[Source data]
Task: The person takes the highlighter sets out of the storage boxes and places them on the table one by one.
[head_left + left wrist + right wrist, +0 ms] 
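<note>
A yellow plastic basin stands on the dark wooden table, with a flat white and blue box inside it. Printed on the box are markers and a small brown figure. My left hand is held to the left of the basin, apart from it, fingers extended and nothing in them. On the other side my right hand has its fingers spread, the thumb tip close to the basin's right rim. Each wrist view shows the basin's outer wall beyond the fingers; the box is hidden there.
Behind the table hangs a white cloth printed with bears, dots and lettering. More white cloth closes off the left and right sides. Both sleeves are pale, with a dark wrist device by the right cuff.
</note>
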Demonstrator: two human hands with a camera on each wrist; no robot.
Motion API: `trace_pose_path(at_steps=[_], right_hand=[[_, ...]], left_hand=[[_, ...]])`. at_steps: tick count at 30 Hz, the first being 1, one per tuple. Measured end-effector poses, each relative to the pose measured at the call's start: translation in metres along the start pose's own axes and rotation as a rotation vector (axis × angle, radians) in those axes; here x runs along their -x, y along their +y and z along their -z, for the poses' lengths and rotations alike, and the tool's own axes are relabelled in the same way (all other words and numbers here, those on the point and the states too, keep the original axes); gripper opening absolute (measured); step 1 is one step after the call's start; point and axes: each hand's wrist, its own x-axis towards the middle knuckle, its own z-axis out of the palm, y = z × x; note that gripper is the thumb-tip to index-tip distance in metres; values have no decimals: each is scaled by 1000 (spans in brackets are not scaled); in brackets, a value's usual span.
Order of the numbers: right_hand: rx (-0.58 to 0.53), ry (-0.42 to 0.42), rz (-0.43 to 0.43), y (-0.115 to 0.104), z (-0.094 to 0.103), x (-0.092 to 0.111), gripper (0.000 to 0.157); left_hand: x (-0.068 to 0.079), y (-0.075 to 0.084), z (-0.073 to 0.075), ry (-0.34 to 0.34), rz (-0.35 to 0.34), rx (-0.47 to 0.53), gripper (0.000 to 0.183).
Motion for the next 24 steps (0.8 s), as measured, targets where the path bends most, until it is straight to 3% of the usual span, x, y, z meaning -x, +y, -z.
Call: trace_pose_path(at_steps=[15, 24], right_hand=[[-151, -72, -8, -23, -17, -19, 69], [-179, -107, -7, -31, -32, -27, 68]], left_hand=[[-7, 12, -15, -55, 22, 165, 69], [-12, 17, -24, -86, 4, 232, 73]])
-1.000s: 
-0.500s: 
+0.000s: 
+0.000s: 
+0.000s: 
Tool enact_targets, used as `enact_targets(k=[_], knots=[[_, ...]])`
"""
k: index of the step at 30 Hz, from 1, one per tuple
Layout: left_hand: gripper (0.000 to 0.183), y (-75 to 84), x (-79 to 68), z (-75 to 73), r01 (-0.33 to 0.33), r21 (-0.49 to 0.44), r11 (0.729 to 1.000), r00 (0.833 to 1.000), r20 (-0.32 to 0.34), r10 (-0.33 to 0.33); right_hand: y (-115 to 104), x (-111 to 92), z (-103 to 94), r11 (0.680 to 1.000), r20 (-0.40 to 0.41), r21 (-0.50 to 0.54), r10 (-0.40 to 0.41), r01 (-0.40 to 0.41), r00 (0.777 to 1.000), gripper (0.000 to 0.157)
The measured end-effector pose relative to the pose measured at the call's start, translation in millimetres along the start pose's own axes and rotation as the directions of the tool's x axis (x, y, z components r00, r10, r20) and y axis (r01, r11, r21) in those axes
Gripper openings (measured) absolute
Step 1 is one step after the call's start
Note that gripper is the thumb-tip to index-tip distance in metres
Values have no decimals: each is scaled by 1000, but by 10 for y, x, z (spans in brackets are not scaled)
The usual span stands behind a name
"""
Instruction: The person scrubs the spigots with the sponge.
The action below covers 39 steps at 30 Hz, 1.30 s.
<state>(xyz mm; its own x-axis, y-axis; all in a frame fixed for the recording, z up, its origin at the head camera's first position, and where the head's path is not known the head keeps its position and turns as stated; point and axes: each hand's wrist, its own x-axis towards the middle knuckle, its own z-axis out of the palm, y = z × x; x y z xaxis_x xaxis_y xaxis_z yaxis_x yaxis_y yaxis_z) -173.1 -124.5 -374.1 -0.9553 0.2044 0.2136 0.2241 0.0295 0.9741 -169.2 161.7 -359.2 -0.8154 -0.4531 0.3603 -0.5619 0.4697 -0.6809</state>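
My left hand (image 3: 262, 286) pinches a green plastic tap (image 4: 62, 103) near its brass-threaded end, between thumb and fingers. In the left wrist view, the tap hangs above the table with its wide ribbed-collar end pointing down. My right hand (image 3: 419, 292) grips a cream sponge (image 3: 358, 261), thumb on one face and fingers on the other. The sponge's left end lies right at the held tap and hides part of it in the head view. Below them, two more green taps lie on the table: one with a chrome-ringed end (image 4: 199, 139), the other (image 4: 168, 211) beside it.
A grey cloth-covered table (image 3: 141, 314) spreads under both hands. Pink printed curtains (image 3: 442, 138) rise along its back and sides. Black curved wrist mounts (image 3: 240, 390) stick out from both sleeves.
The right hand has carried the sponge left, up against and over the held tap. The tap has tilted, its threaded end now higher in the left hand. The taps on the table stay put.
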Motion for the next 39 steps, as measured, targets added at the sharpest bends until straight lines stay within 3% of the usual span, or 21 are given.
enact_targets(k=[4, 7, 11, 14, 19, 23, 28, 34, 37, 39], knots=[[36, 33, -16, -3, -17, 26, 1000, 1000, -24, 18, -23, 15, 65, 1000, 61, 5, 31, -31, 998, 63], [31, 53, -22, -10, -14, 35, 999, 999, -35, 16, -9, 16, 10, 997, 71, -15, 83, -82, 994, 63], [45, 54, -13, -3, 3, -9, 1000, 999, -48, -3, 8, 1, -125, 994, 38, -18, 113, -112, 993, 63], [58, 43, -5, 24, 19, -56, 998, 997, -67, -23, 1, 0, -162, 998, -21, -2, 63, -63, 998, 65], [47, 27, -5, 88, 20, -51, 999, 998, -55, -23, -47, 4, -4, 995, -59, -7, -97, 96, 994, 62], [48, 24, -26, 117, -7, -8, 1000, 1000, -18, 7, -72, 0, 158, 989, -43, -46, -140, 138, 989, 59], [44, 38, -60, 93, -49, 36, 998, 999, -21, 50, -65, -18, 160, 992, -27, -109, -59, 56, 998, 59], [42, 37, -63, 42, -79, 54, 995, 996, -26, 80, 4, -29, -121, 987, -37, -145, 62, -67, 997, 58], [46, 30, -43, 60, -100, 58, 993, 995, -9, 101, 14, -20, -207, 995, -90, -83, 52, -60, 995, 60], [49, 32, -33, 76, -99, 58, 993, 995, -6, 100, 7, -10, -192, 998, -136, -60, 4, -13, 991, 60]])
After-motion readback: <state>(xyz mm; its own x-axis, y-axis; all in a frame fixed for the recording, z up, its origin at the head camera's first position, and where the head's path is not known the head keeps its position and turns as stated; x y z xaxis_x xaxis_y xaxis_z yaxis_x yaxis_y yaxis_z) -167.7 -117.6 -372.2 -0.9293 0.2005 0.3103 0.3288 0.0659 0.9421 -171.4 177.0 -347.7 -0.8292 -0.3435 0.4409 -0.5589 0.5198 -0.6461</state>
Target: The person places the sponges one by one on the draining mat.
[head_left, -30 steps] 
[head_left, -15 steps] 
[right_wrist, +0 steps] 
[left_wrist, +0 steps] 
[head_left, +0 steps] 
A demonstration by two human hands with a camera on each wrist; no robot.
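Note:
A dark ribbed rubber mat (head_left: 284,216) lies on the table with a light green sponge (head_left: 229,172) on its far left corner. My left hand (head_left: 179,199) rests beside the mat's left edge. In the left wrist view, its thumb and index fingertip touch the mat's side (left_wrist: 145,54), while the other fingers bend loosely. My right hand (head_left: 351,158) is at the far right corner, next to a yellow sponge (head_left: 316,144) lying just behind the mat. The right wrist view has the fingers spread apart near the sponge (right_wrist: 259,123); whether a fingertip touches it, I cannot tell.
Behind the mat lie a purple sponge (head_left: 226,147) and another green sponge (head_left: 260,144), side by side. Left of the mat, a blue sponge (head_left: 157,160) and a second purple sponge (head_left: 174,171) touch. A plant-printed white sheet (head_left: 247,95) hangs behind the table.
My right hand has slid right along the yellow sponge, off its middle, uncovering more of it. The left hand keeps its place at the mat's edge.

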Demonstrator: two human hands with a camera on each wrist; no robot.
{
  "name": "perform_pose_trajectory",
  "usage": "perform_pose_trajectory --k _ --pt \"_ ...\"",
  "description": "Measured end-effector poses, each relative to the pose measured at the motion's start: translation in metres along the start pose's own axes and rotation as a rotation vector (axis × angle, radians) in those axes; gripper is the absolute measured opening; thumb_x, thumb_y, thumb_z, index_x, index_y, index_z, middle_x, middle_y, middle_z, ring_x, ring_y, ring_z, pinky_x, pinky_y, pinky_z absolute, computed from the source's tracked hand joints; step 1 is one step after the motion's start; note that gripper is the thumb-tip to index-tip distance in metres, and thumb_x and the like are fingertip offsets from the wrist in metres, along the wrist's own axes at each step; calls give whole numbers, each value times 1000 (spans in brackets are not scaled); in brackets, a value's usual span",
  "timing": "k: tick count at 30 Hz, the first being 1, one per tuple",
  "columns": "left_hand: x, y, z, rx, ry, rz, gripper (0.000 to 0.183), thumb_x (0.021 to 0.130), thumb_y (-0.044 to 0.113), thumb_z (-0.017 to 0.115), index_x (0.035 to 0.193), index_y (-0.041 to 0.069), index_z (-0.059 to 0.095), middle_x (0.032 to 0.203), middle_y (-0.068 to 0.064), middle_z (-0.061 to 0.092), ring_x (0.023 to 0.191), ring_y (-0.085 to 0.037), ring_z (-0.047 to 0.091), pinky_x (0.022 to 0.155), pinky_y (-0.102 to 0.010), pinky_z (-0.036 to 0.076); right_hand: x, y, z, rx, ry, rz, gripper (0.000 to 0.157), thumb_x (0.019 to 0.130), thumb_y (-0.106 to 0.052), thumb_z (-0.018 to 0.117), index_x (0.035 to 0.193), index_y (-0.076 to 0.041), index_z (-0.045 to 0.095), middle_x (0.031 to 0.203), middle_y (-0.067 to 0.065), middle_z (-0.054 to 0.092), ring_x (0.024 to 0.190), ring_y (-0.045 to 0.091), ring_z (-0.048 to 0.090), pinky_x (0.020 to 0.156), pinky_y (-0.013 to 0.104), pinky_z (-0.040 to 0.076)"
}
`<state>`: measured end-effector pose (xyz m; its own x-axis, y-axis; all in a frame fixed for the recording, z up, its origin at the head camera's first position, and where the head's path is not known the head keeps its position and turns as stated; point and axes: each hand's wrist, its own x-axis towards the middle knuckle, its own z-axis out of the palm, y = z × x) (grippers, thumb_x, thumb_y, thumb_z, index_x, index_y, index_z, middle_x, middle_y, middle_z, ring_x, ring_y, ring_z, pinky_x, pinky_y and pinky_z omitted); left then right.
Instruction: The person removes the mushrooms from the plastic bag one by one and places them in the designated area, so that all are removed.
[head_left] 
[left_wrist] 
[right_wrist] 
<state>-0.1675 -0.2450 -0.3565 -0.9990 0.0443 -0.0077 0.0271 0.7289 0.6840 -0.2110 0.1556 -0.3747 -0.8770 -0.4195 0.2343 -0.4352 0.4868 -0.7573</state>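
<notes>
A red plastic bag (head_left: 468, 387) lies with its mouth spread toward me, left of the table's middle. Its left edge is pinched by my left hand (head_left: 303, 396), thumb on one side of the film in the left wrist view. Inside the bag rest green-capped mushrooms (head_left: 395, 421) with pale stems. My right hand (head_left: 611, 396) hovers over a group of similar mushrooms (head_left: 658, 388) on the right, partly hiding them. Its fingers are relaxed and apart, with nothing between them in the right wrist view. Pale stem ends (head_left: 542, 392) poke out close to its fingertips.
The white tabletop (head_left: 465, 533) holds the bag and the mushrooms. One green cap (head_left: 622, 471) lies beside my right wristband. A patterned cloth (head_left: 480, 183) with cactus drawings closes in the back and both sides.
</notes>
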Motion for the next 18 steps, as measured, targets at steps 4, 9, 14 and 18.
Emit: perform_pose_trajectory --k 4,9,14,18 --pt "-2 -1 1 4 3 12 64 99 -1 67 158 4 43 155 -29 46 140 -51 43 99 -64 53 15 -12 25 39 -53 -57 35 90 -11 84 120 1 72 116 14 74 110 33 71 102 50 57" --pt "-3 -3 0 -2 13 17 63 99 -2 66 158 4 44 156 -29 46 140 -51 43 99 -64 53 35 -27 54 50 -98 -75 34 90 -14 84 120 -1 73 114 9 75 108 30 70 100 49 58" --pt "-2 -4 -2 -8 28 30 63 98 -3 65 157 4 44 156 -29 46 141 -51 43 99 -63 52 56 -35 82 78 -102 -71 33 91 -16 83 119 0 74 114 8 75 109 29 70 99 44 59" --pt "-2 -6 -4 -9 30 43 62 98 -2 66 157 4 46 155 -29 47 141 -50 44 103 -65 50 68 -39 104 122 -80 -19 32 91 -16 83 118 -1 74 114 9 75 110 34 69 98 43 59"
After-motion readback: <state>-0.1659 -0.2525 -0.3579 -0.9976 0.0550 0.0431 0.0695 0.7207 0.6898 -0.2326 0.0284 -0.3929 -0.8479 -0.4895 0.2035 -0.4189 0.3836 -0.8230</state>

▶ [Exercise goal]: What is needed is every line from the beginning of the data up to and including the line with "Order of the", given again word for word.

▶ [Response box]:
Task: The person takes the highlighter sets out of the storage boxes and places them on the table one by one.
[head_left + left wrist + right wrist, +0 ms] 
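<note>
A yellow plastic basin stands on the dark wooden table, with a flat white and blue box inside it. Printed on the box are markers and a small brown figure. My left hand is held to the left of the basin, apart from it, fingers extended and nothing in them. On the other side my right hand has its fingers spread, the thumb tip close to the basin's right rim. Each wrist view shows the basin's outer wall beyond the fingers; the box is hidden there.
Behind the table hangs a white cloth printed with bears, dots and lettering. More white cloth closes off the left and right sides. Both sleeves are pale, with a dark wrist device by the right cuff.
</note>
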Demonstrator: two human hands with a camera on each wrist; no robot.
Motion API: `trace_pose_path(at_steps=[_], right_hand=[[_, ...]], left_hand=[[_, ...]])`. at_steps: tick count at 30 Hz, the first being 1, one per tuple. Measured end-effector poses, each relative to the pose measured at the call's start: translation in metres along the start pose's own axes and rotation as a rotation vector (axis × angle, radians) in those axes; here x runs along their -x, y along their +y and z along their -z, for the poses' lengths and rotations alike, and the tool's own axes are relabelled in the same way (all other words and numbers here, those on the point and the states too, keep the original axes); gripper opening absolute (measured); step 1 is one step after the call's start; point and axes: each hand's wrist, its own x-axis towards the middle knuckle, its own z-axis out of the palm, y = z × x; note that gripper is the thumb-tip to index-tip distance in metres; values have no decimals: each is scaled by 1000 (spans in brackets are not scaled); in brackets, a value's usual span.
Order of the numbers: right_hand: rx (-0.58 to 0.53), ry (-0.42 to 0.42), rz (-0.43 to 0.43), y (-0.115 to 0.104), z (-0.094 to 0.103), x (-0.092 to 0.111), gripper (0.000 to 0.157); left_hand: x (-0.068 to 0.079), y (-0.075 to 0.084), z (-0.073 to 0.075), ry (-0.34 to 0.34), rz (-0.35 to 0.34), rx (-0.47 to 0.53), gripper (0.000 to 0.183).

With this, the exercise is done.